How to complete this task — From the line that has "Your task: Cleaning" down to the last line of the data below, set down every line exactly, but none of the pictures.

Data extract —
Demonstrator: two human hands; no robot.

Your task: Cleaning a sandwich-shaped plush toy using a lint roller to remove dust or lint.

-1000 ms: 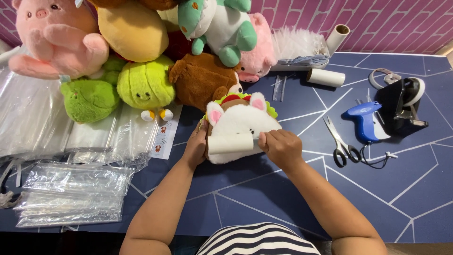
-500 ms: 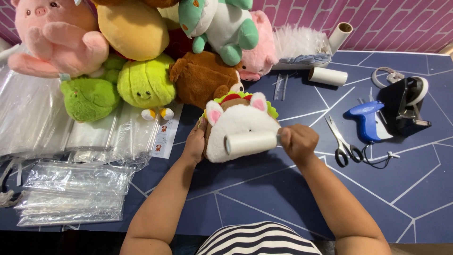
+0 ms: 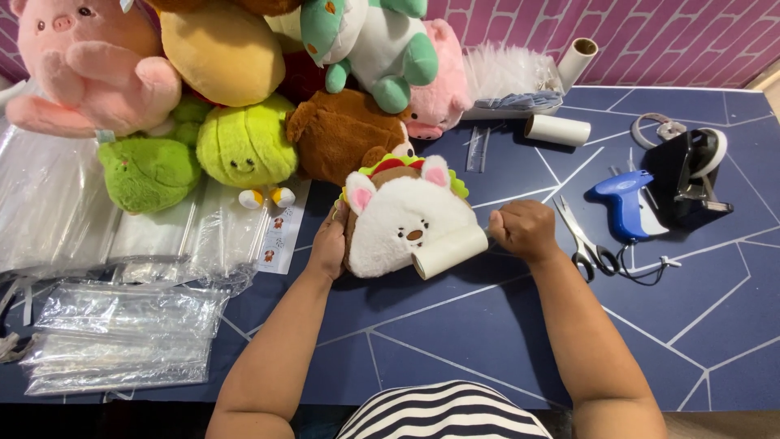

Written answer —
Your task: Cleaning a sandwich-shaped plush toy using a lint roller to remove dust or lint.

-1000 ms: 
-500 ms: 
+0 ms: 

There is nothing else to this exercise.